2.2 Gene-centered annotation
Identifying genes associated with ChIP regions by proximity is important to infer the direct regulatory gene targets of the binding factor under study. CEAS provides the distances to the centers of the nearest ChIP regions upstream and downstream of every gene's TSS. For factors with sharp binding patterns, this might be sufficient for biologists to determine the potential target genes of the binding factor under study, and similar functions are available in other algorithms such as GPAT (Krebs et al., 2008). However, in case a broad ChIP peak covers all or part of a gene body, it is useful to know how much of the gene, including its promoter or downstream region, is occupied by the ChIP region. To this end, CEAS divides every gene into three equal fractions as well as extracts exons, and calculates the percentages of the areas covered by ChIP regions. The results are saved as a tab-delimited text file with XLS extension.

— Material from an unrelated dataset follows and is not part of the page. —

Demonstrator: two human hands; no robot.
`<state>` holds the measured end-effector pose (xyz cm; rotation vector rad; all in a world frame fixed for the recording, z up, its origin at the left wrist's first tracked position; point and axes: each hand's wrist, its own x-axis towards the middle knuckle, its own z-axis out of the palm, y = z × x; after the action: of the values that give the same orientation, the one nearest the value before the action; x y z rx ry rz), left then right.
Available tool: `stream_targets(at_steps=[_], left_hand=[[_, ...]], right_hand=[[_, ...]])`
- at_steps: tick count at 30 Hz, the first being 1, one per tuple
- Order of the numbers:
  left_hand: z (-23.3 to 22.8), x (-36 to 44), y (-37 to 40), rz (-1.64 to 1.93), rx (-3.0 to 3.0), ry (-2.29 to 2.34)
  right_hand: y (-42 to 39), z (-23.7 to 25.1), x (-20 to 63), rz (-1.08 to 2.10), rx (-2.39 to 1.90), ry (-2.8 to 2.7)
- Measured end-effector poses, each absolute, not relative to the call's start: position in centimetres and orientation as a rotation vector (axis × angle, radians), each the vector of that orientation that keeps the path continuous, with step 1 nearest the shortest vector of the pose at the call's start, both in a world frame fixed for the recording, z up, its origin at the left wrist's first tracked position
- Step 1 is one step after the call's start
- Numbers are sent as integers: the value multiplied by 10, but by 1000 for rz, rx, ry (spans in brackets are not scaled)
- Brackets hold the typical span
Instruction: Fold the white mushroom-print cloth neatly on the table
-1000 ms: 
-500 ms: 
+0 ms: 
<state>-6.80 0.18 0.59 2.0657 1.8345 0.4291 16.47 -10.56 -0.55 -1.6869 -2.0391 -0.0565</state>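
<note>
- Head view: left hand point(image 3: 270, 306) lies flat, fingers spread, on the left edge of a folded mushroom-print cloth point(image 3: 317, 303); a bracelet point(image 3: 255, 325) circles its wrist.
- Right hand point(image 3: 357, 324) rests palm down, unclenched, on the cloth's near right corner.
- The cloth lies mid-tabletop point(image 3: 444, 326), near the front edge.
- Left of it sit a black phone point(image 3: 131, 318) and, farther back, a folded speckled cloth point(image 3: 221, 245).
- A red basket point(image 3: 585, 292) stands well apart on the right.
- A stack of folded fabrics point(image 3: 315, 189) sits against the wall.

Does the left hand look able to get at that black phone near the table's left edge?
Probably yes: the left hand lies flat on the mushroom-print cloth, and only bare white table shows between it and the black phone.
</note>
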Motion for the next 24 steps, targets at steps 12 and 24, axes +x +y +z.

2.3 Average signal profiling within/near important genomic features
Since ChIP region and gene-centered annotation operate on discrete ChIP regions identified by a peak-calling algorithm, some subtle binding patterns may fail to be captured, depending on the cut-off used in peak calling. Therefore, CEAS displays the continuous ChIP enrichment signal within and near important genomic features for biologists to visualize the average binding patterns in these regions. CEAS draws the average signals around TSSs and TTSs in a user-defined range (±3 kb from the TSS and TTS by default). In addition, CEAS computes average signals on ‘meta-gene’, ‘meta-concatenated-exon’, ‘meta-concatenated-intron’, ‘meta-exons’ and ‘meta-introns’, where the prefix ‘meta’ indicates that every element is normalized to have the same length. The difference between meta-concatenated-exon and meta-exons is that the first concatenates all exons of a gene (like a meta-cDNA) before calculating the average gene profile, whereas the latter calculates the average exon profile of all exons. CEAS provides an additional function that draws the average ChIP signals of multiple user-specified sub-groups of genes, allowing the user to compare the signals between the gene groups. In addition, we provide a separate script, named ‘sitepro’, in our CEAS package, which draws the average signal (from a WIG) in a user-provided list of sites (specified in a BED) to visualize the average signal in any arbitrary regions (e.g. transcription factor binding sites).
3 EXAMPLE USAGE
CEAS automatically detects the available input files and runs the corresponding modules (Fig. 1A). Fig. 1B and (C) are the ChIP region annotation on the gene body and the average ChIP enrichment on the meta-gene for human CD4T+cell H3K36me3 ChIP-Seq (Barski et al., 2007), respectively. ChIP regions were called using MACS (Zhang et al., 2008) at a P-value cut-off of 10−5. H3K36me3 is believed to be a transcription elongation mark, which shows relatively high enrichment (right bars in (B)) with respect to the background (left bars) in gene bodies, particularly in coding exons and introns. This observation is consistent with (C), in which we can see that the ChIP enrichment is low in promoters, but monotonically increases as we move towards the 3′ end of the genes (the black line in (C)). In (C), the average ChIP signals of groups of genes with the top 10 % (top line) and bottom 10% (bottom line) of expression indexes are compared with that of all the human RefSeq genes (middle line).
We thank Josiah Altschuler for his help with building the CEAS web site. We thank Cliff Meyer, Yong Zhang, Zhenhua Wu, Xiangfeng Wang and Housheng He for their helpful feedback and discussion. We are also grateful to Holly Bartel for proofreading this article.
Conflict of Interest: none declared.